WHAT IS BEING ASKED: Look through the records below for the line with "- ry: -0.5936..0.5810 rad". Return that line and each one after it up to and including the line with "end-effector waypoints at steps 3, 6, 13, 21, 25", exactly.

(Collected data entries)

**********

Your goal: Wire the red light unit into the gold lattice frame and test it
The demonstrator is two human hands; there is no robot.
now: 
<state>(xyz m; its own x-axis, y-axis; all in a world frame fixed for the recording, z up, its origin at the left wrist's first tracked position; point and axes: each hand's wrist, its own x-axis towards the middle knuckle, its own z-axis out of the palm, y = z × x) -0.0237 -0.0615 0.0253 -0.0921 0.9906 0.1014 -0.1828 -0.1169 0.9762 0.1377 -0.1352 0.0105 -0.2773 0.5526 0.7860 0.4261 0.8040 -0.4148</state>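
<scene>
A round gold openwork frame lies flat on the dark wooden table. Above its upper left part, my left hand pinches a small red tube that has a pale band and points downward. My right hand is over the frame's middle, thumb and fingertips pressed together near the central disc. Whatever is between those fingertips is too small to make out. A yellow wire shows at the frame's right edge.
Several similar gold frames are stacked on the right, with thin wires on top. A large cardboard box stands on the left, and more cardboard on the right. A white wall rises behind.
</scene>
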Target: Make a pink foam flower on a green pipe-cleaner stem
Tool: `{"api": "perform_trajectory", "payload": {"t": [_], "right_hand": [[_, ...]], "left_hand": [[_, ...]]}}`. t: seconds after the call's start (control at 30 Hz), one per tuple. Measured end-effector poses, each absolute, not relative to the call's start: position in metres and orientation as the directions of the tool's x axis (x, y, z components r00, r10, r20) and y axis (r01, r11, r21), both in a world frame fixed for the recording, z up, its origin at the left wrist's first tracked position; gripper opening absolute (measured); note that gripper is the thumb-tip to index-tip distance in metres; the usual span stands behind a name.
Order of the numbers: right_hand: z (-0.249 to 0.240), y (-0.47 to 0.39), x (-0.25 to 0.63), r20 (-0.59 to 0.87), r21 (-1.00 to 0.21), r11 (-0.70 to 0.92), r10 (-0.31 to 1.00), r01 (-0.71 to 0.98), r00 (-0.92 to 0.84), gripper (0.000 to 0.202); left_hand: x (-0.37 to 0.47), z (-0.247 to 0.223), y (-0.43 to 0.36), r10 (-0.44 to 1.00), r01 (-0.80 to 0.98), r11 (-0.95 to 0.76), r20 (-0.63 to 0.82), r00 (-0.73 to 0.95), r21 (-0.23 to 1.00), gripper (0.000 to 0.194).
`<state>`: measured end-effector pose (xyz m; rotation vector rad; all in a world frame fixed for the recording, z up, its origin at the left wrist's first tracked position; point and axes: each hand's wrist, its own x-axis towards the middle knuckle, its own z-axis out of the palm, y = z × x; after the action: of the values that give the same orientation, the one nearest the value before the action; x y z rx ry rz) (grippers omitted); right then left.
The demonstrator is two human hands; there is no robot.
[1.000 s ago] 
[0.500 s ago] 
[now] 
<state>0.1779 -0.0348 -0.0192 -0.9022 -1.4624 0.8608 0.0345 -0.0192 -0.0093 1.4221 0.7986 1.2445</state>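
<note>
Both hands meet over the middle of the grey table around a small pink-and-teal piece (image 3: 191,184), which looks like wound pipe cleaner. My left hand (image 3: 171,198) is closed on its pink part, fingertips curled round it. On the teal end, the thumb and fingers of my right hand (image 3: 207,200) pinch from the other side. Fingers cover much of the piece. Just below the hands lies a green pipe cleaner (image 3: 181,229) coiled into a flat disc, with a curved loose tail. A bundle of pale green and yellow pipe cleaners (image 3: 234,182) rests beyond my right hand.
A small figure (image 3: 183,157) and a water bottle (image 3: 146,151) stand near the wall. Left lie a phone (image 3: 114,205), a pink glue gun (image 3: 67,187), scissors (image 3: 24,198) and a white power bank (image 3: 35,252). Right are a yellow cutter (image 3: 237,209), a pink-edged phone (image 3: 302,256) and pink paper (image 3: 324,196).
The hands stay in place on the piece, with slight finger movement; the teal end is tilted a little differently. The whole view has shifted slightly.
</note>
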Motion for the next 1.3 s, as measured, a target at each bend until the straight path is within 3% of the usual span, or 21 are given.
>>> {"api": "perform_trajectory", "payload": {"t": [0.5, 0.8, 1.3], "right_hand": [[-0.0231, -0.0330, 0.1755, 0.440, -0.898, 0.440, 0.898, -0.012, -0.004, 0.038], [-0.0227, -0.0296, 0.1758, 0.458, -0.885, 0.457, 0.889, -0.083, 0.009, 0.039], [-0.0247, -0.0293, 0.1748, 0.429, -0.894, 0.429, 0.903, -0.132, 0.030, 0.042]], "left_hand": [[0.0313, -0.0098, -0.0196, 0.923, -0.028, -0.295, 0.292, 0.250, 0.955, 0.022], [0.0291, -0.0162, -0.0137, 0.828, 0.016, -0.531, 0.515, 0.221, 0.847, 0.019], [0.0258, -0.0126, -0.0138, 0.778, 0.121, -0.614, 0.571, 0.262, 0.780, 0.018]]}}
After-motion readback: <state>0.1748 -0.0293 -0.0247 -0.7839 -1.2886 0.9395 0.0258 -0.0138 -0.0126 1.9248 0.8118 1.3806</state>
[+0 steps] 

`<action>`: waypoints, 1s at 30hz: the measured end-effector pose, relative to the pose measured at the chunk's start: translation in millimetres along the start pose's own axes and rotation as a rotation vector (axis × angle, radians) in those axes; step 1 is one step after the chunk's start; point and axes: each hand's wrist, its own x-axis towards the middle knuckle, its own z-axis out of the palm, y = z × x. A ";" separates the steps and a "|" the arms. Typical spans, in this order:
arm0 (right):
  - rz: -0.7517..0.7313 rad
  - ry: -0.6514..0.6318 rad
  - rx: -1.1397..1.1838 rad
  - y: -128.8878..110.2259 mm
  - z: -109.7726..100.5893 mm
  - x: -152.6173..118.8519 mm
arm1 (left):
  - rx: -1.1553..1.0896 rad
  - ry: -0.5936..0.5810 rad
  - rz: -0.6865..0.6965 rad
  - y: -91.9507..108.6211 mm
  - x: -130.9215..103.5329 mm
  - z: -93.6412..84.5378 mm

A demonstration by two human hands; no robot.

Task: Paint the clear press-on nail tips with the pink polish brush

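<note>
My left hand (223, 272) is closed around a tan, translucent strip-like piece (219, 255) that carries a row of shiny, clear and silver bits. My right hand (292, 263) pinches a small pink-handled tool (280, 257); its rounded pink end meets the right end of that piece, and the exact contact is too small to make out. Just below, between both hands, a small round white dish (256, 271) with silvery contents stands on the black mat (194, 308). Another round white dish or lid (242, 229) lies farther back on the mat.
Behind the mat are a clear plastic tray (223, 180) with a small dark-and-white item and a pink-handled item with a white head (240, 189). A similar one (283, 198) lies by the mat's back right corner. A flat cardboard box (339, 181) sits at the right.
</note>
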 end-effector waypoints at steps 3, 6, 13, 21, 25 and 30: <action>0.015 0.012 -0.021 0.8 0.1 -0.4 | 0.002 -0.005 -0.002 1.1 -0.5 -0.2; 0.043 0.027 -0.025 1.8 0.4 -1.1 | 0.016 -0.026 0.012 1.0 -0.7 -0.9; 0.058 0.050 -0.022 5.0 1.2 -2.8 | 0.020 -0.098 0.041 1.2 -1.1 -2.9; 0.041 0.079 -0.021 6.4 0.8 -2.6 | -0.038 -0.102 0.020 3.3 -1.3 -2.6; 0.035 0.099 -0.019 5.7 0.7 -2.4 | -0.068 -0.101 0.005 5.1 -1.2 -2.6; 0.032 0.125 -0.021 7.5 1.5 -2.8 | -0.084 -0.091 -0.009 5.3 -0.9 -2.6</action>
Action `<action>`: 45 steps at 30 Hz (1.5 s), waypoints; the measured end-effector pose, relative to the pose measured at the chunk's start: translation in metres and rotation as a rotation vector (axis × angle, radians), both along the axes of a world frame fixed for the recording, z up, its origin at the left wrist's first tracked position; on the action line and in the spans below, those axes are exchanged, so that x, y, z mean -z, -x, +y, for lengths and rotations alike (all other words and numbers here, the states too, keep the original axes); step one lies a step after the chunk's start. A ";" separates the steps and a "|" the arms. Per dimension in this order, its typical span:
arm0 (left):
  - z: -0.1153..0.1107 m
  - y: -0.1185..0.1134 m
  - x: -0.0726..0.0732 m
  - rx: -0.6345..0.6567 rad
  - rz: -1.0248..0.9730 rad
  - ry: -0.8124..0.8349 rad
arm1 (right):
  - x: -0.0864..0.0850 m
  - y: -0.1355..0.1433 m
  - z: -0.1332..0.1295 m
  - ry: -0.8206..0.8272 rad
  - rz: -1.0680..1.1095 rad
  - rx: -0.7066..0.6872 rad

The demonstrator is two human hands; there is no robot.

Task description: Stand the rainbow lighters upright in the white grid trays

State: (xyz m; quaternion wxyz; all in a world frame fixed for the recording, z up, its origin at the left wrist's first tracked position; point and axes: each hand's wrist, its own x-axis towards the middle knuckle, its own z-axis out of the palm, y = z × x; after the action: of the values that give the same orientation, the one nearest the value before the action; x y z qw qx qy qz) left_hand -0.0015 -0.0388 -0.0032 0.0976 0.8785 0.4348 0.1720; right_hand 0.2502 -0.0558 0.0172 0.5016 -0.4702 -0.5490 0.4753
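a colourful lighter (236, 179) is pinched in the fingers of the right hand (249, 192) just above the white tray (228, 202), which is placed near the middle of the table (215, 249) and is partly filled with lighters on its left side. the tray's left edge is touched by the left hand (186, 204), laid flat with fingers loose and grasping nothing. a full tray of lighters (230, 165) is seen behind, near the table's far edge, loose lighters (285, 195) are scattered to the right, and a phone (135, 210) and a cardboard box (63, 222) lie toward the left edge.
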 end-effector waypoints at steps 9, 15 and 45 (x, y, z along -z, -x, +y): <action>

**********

REPLY:
  - ry: -0.5936..0.5810 rad
  - rz: -0.6865..0.6965 rad
  - y: -91.9507..108.6211 mm
  - x: -130.9215..103.5329 mm
  - z: -93.6412..84.5378 mm

A demonstration by two human hands; no robot.

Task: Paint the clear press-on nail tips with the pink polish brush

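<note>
My left hand (223, 272) is closed around a tan, translucent strip-like piece (219, 255) that carries a row of shiny, clear and silver bits. My right hand (292, 263) pinches a small pink-handled tool (280, 257); its rounded pink end meets the right end of that piece, and the exact contact is too small to make out. Just below, between both hands, a small round white dish (256, 271) with silvery contents stands on the black mat (194, 308). Another round white dish or lid (242, 229) lies farther back on the mat.
Behind the mat are a clear plastic tray (223, 180) with a small dark-and-white item and a pink-handled item with a white head (240, 189). A similar one (283, 198) lies by the mat's back right corner. A flat cardboard box (339, 181) sits at the right.
</note>
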 end-effector waypoints at steps 3, 6, 13, 21, 25 and 30: <action>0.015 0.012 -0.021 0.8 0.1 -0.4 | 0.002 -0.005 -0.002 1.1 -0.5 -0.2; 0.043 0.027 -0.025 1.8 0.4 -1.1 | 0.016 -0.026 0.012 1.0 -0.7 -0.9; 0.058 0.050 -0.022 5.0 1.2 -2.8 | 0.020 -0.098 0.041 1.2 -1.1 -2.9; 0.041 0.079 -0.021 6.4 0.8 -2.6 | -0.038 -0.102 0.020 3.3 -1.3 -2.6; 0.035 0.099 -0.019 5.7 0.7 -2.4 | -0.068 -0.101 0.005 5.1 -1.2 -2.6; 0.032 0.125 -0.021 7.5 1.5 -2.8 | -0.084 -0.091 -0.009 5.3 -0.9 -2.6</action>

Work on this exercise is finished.